◆ THE DATA ◆
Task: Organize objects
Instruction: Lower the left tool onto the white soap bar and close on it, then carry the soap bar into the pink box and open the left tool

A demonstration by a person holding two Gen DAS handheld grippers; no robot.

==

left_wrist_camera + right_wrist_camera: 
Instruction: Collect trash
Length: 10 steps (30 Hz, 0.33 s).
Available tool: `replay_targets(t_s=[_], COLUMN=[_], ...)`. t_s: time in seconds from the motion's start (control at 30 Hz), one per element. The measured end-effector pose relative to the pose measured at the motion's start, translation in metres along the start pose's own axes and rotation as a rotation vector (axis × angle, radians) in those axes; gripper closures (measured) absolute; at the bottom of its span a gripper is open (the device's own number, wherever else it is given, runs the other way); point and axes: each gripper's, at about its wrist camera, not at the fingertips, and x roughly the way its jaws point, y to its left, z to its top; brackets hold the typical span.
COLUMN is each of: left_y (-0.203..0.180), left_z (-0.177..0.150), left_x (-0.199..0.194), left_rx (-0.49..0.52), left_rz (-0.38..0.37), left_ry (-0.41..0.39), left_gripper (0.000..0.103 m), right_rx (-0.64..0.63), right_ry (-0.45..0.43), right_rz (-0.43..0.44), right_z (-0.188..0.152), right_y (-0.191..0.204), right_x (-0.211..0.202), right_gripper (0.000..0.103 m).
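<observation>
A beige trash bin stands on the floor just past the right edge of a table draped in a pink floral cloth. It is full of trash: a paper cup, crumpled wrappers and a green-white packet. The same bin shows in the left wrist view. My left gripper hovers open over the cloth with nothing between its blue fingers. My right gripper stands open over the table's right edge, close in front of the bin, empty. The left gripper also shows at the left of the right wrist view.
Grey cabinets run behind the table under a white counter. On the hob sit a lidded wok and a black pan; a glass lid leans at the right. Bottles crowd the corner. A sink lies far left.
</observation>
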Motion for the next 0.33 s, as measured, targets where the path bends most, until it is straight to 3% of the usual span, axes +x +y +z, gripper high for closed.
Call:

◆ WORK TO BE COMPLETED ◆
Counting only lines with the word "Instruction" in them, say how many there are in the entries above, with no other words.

◆ TASK SOLUTION ◆
2